# Red snapper



## redvan (Apr 28, 2009)

Hello all,

My wholesaler has what appears to be whole fresh red snapper each and every weekend and since I'm running out of fish that my lovely wife will eat, I'm looking for new species and this seems to be next. They may be frozen but the eyes are always clear and the fish overall doesn't seem "fishy" so I'm interested.

I've done a little research here and have come across the 'salt dome' method (doesn't that make the fish salty?) and a few other methods so I'm looking for ideas. Not much for snapper specifically though. I know, what works for one may not work for another.  

So, what do I do with a whole red snapper, head, tail and all in between?

Red.


----------



## chefbuba (Feb 17, 2010)

Why not filet if you have the skills?  If not have the fish monger filet and skin it?  If he won't find somewhere else to buy your fish. The only whole fish I will mess with is sand dabs... but if I had a whole snapper I might grill it.

A nice simple way I like to prepare snapper, rock or ling cod  is to braise with leeks, mushrooms & garlic, with a bit of white wine & lemon.  When the fish is cooked, remove from the pan and reduce the cooking liquid with the leeks & mushrooms and finish with a little butter and parsley. Simple, quick and good.


----------



## kyheirloomer (Feb 1, 2007)

Salt crusting is an interesting technique, redvan, which does not make the fish particularly salty. Basically you're just entombing it in a solid shell that helps maintain its moisture.

Red Snapper is one of the more commonly used fish, and there are, literally, thousands of recipe. Whole snapper is an ideal choice for grilling, for instance.

For indoors, you might try this recipe, which came out of an old Gourmet magazine:

*Red Snapper with Fennel Butter*

Have the fishmonger clean six 12-ounce red snappers leaving hte heads and tails intact.

Make the fennel butter: In a bowl blend 1 1/2 sticks or 3/4 cup butter, softened, with 1 teaspoon each of crushed fennel seed and lemon juice, 1/8 teaspoon crushed garlic, and salt and pepper to taste.

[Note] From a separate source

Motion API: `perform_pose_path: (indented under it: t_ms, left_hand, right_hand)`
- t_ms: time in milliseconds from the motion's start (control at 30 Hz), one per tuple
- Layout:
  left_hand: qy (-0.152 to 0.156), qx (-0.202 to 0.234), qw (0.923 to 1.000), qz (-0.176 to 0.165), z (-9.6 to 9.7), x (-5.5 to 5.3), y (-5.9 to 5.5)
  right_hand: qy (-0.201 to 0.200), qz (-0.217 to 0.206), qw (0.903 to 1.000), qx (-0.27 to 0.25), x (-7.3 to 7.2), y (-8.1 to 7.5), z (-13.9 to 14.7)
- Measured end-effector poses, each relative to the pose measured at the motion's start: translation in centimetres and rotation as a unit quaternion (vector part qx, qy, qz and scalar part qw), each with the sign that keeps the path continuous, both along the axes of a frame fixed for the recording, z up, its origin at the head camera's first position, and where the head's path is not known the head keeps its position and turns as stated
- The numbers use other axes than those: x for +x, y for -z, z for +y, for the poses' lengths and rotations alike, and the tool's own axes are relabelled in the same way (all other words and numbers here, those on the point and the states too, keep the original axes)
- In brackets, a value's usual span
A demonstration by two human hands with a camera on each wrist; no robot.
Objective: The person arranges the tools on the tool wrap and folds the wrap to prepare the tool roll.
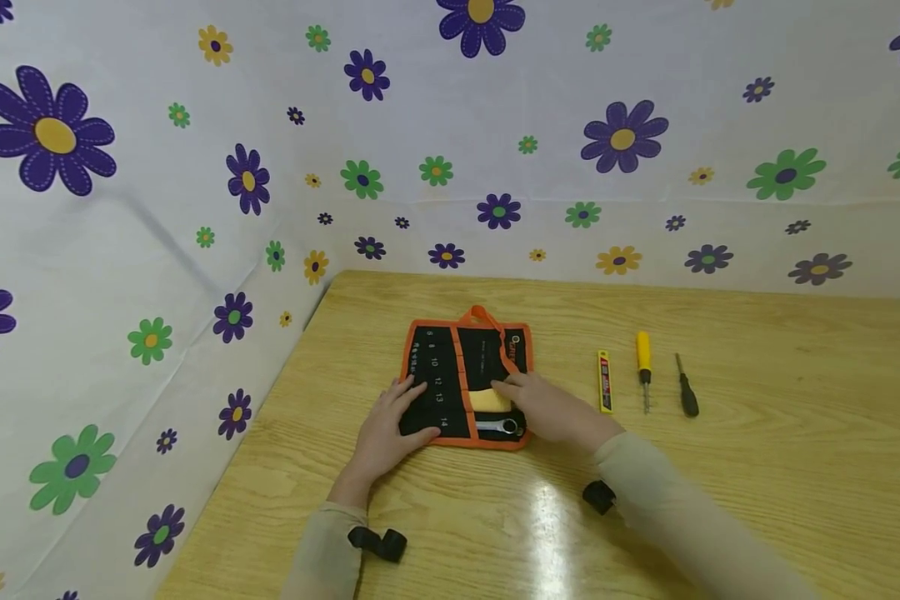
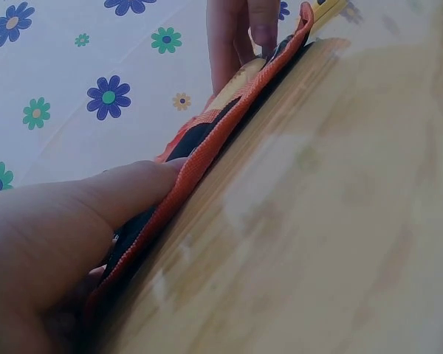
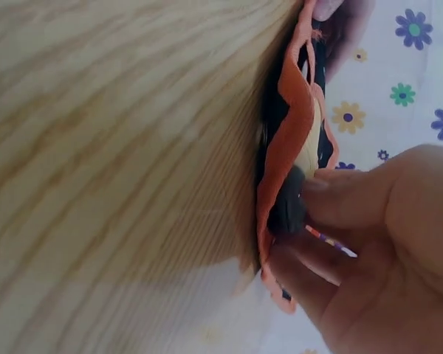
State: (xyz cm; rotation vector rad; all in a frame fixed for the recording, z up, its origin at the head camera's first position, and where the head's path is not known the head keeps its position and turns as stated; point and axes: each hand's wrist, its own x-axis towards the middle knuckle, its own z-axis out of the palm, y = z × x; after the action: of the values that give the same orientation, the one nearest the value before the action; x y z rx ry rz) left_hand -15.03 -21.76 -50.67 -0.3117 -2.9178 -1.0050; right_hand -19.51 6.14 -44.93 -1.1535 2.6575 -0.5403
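Observation:
A black tool pouch [image 1: 429, 367] with orange trim lies unrolled on the table, its slots marked with numbers. My left hand [image 1: 386, 429] rests on its left side, fingers spread, thumb at the lower edge. At the pouch's right side is my right hand [image 1: 558, 410]. In the right wrist view, its thumb and fingers pinch the dark end [image 3: 288, 203] of a pale yellow tool [image 1: 489, 401], which lies in the pouch; its exact kind is hidden. Just below that, a ring-ended wrench [image 1: 495, 427] sits in a slot.
Right of the pouch lie a flat yellow-and-black packet [image 1: 605, 382], a yellow-handled screwdriver-like tool [image 1: 644, 358] and a dark-handled screwdriver [image 1: 687, 396]. An orange strap [image 1: 480, 314] loops over the pouch's top edge. A flowered cloth [image 1: 540, 167] hangs behind the wooden table [image 1: 795, 417].

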Motion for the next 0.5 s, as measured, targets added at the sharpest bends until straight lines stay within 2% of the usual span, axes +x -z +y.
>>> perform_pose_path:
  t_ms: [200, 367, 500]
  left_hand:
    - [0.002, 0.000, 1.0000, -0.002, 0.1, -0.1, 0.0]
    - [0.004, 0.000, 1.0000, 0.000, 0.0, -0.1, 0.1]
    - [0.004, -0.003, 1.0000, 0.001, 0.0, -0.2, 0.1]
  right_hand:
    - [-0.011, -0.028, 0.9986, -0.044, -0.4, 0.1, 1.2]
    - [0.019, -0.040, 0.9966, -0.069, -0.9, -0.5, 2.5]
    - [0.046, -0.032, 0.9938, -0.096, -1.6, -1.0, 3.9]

Spread the interiours of the fish with half of the butter. In a shallow dish combine 1/4 cup olive oil, 1 tablespoon grated lemon rind, 1/4 teaspoon thyme, and salt and pepper to taste. Add the fish and let them marinate, turning them once, for 1 hour. Drain the fish, put them on the rack of a broiler pan, and broil lthem under a preheated broiler, basting them frequently with the marinade, for 5 minutes on each side. Arrange the fish on a serving platter and decorate the cavities with fennel tops if available. Garnish the platter with lemon halves and serve the remaining fennel butter separately.


----------



## chefedb (Apr 3, 2010)

I deal with about 40 varieties of fish they come in as is and we butcher them. Beware there is Red Snapper and then there is Red Snapper. The Snapper off coast of Florida is wonderful. light and not a real fishy taste. The sanpper from the Chilian or Pan amanian or Brazilian  waters are very fishy tasting and a  much darker color..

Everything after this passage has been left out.